§ Problem description
In the data below, find the line containing "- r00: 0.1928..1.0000", then set down that line and every later line up to and including the line containing "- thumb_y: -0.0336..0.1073", exactly.

§ Information provided
_____

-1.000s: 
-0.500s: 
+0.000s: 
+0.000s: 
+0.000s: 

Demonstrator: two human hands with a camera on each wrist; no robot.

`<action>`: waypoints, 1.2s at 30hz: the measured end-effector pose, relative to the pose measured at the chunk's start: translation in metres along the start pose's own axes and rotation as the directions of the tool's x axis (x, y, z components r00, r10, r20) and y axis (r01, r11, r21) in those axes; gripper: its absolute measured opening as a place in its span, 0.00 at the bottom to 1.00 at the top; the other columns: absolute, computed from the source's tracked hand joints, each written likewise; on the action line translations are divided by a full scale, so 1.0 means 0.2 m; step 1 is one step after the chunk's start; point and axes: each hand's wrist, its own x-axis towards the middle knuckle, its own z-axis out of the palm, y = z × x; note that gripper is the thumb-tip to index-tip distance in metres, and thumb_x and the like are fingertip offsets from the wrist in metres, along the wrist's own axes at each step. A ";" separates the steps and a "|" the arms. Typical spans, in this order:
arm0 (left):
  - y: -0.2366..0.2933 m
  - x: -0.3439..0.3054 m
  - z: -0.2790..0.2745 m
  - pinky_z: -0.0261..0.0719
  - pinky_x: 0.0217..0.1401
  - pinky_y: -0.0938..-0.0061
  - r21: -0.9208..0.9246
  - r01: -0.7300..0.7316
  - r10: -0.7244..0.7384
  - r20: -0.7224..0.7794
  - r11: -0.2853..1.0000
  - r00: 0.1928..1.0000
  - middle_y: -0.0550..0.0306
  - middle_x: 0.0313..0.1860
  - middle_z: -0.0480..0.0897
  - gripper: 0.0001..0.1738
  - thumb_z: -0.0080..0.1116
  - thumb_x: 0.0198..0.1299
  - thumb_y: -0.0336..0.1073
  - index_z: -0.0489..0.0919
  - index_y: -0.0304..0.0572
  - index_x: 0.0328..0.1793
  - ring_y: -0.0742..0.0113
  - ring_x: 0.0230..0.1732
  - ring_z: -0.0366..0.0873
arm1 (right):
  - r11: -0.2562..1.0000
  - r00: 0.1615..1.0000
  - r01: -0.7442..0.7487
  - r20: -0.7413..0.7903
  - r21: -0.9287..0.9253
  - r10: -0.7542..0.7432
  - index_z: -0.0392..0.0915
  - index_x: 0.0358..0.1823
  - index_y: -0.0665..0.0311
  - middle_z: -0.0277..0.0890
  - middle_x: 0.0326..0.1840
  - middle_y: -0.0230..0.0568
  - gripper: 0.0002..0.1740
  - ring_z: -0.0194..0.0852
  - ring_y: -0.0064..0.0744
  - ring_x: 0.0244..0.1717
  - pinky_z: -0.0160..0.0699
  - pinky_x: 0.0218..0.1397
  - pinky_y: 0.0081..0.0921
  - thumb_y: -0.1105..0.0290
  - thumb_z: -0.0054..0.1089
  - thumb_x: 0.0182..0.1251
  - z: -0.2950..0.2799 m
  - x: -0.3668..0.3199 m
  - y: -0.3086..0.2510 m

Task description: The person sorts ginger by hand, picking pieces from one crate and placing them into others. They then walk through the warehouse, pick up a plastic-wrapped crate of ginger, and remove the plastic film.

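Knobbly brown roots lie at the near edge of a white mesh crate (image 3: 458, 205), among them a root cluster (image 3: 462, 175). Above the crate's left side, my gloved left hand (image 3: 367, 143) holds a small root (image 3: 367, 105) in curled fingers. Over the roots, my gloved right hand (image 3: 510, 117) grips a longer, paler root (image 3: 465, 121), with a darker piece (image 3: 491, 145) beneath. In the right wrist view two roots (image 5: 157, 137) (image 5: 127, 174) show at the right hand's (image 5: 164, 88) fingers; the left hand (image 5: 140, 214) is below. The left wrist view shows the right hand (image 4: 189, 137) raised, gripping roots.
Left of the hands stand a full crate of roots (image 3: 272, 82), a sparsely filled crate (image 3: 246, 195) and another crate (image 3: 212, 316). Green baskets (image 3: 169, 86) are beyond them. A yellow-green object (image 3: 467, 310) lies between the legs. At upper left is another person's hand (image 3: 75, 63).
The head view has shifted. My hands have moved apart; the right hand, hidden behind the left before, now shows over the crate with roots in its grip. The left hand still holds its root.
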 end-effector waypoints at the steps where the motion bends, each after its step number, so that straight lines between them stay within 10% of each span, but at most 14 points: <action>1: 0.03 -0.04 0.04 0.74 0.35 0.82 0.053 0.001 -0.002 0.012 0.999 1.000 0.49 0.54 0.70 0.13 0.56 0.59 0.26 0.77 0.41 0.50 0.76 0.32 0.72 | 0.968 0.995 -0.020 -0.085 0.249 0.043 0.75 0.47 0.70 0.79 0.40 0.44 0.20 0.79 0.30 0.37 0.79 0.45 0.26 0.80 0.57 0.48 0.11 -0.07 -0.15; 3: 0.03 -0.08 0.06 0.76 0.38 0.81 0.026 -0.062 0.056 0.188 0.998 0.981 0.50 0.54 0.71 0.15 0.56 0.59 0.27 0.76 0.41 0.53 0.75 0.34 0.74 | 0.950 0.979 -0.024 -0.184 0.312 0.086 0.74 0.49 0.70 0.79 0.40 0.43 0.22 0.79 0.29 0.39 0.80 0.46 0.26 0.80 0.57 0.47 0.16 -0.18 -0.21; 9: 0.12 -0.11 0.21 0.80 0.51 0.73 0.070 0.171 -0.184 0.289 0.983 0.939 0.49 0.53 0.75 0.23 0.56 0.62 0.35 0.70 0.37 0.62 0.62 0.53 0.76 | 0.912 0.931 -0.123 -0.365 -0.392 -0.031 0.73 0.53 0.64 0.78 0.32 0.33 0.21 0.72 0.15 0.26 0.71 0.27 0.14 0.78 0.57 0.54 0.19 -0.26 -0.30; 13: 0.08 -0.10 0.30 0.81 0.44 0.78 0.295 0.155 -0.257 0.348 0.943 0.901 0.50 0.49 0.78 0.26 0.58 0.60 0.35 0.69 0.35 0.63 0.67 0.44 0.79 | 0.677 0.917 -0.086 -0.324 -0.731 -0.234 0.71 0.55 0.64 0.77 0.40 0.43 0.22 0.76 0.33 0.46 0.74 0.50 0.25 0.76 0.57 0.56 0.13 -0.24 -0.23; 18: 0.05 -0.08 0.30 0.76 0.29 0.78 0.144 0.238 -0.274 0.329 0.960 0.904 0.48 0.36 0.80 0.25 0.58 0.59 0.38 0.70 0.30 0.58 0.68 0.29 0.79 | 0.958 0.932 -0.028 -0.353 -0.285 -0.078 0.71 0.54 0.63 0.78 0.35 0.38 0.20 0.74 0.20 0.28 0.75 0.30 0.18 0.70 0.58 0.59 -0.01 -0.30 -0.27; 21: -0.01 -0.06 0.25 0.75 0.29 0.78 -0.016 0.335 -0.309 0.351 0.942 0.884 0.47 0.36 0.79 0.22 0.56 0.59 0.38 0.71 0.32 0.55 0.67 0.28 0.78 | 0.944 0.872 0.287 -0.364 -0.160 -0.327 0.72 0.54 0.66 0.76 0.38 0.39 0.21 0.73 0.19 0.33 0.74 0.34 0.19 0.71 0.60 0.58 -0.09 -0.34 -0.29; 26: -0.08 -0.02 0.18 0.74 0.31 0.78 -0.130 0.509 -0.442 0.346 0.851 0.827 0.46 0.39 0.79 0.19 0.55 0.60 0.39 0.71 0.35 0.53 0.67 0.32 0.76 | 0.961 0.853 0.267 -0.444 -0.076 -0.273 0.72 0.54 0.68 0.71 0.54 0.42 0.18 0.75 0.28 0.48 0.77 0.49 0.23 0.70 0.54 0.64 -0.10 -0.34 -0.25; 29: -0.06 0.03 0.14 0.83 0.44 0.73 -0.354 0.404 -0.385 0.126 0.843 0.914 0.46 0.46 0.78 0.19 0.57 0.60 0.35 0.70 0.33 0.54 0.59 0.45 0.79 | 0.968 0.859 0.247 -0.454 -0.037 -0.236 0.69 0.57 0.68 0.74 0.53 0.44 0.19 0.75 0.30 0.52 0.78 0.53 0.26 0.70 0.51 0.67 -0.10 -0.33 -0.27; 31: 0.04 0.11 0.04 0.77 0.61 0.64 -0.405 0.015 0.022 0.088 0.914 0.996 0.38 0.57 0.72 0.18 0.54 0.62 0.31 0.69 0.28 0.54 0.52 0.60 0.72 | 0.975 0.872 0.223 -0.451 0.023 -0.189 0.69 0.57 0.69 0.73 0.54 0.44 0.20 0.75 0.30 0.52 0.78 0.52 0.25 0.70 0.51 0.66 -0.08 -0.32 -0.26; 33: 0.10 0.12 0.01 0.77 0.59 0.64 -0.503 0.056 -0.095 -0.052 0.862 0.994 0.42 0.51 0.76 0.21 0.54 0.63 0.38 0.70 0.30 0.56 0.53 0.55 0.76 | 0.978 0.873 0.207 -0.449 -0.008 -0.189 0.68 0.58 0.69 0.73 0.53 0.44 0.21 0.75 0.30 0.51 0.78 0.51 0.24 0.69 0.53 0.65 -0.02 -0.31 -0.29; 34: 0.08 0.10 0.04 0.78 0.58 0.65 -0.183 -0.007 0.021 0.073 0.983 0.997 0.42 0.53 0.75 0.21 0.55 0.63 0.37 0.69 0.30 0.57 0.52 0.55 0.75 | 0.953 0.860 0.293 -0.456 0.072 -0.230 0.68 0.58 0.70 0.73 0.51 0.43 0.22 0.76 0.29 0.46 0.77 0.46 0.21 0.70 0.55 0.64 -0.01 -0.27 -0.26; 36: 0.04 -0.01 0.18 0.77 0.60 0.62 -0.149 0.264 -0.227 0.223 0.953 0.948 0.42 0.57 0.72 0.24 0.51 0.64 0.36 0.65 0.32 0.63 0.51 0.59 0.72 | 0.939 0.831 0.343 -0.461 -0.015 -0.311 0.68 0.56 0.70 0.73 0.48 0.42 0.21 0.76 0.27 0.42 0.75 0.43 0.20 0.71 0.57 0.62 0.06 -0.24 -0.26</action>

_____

§ Solution to this exercise
  - r00: 0.1928..1.0000
  - middle_y: -0.0550..0.0306
  - middle_x: 0.0313..0.1860
  - middle_z: -0.0480..0.0897
  - gripper: 0.0001..0.1738
  - thumb_z: -0.0080..0.1116
  - thumb_x: 0.0198..0.1299
  - thumb_y: -0.0336..0.1073

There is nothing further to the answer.